→ **Work instructions**:
Copy all lines in the data that contain the string "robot".

→ **Input data**:
- Opening Delimiter -

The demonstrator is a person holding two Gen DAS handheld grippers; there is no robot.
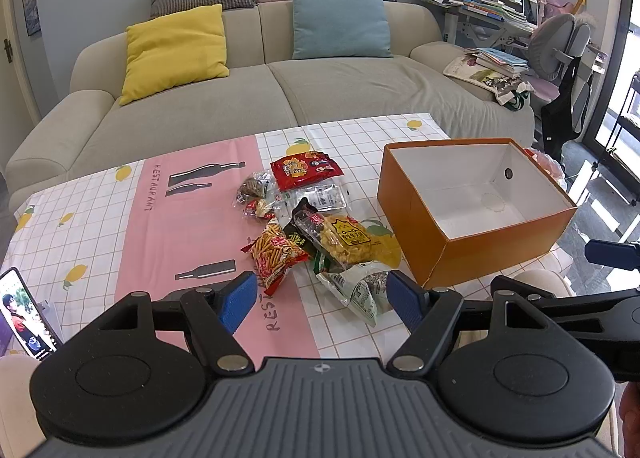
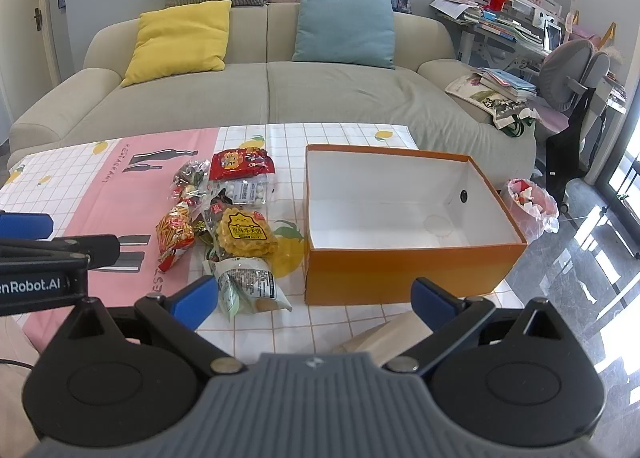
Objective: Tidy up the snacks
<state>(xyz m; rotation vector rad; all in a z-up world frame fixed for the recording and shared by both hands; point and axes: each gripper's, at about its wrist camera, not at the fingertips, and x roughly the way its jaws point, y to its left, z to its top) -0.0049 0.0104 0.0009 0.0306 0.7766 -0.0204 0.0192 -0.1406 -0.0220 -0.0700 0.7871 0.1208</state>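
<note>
A pile of snack packets lies mid-table: a red packet (image 1: pixel 306 169), a clear packet of white candies (image 1: pixel 320 197), a red stick-snack bag (image 1: pixel 276 252), a yellow cracker bag (image 1: pixel 347 238) and a pale green packet (image 1: pixel 358 290). An empty orange box (image 1: pixel 472 202) with a white inside stands to their right. My left gripper (image 1: pixel 322 300) is open and empty, just in front of the green packet. My right gripper (image 2: pixel 316 300) is open and empty, in front of the box (image 2: pixel 400 218) and right of the green packet (image 2: pixel 248 286).
The table (image 1: pixel 80 218) has a pink and white checked cloth. A phone (image 1: pixel 24 314) stands at its near left. A beige sofa (image 1: pixel 280 90) with cushions is behind. A desk, a chair and a bin bag (image 2: pixel 532 206) are to the right. A wooden block (image 2: pixel 384 338) lies at the table's near edge.
</note>
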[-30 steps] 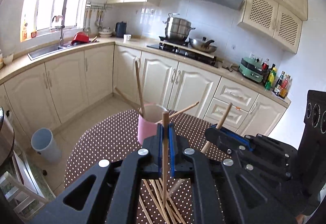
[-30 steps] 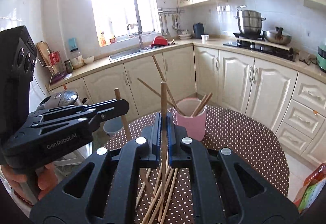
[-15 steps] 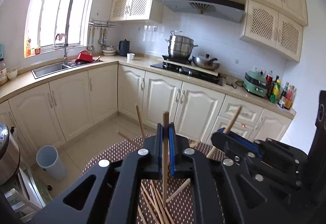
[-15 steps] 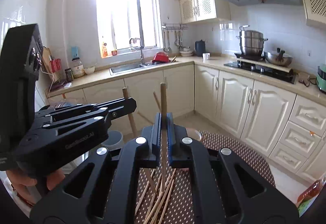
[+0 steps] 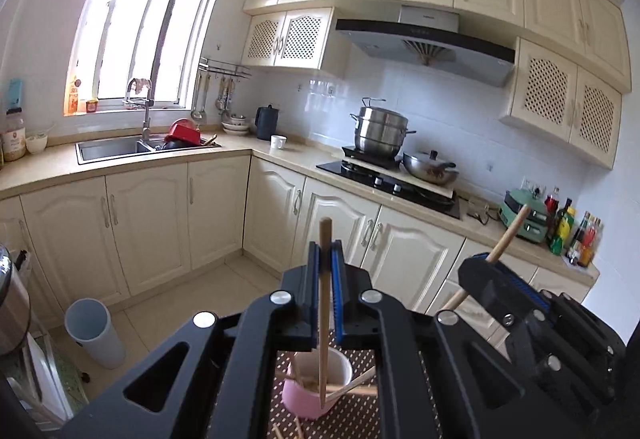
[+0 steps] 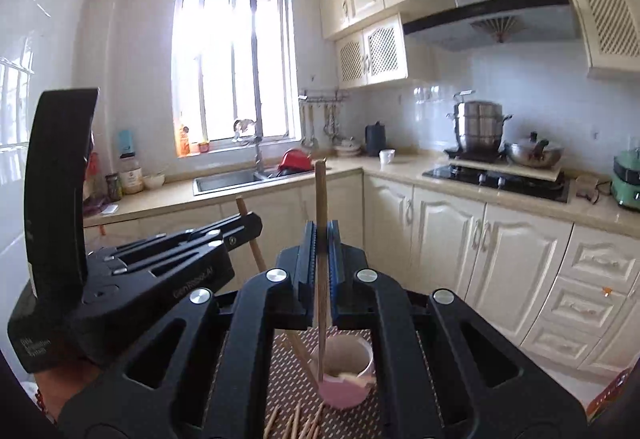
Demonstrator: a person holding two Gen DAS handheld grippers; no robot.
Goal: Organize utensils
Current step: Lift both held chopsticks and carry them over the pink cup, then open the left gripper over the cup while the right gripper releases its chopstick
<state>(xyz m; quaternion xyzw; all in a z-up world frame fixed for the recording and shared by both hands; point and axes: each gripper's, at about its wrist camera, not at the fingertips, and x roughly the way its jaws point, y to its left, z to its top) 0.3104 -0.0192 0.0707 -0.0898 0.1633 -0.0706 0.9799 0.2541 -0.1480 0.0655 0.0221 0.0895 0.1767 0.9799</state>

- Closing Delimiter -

→ **Response**:
The demonstrator is a person holding two Gen DAS handheld grippers; there is no robot.
Demonstrator: a person holding two Gen DAS handheld grippers; no robot.

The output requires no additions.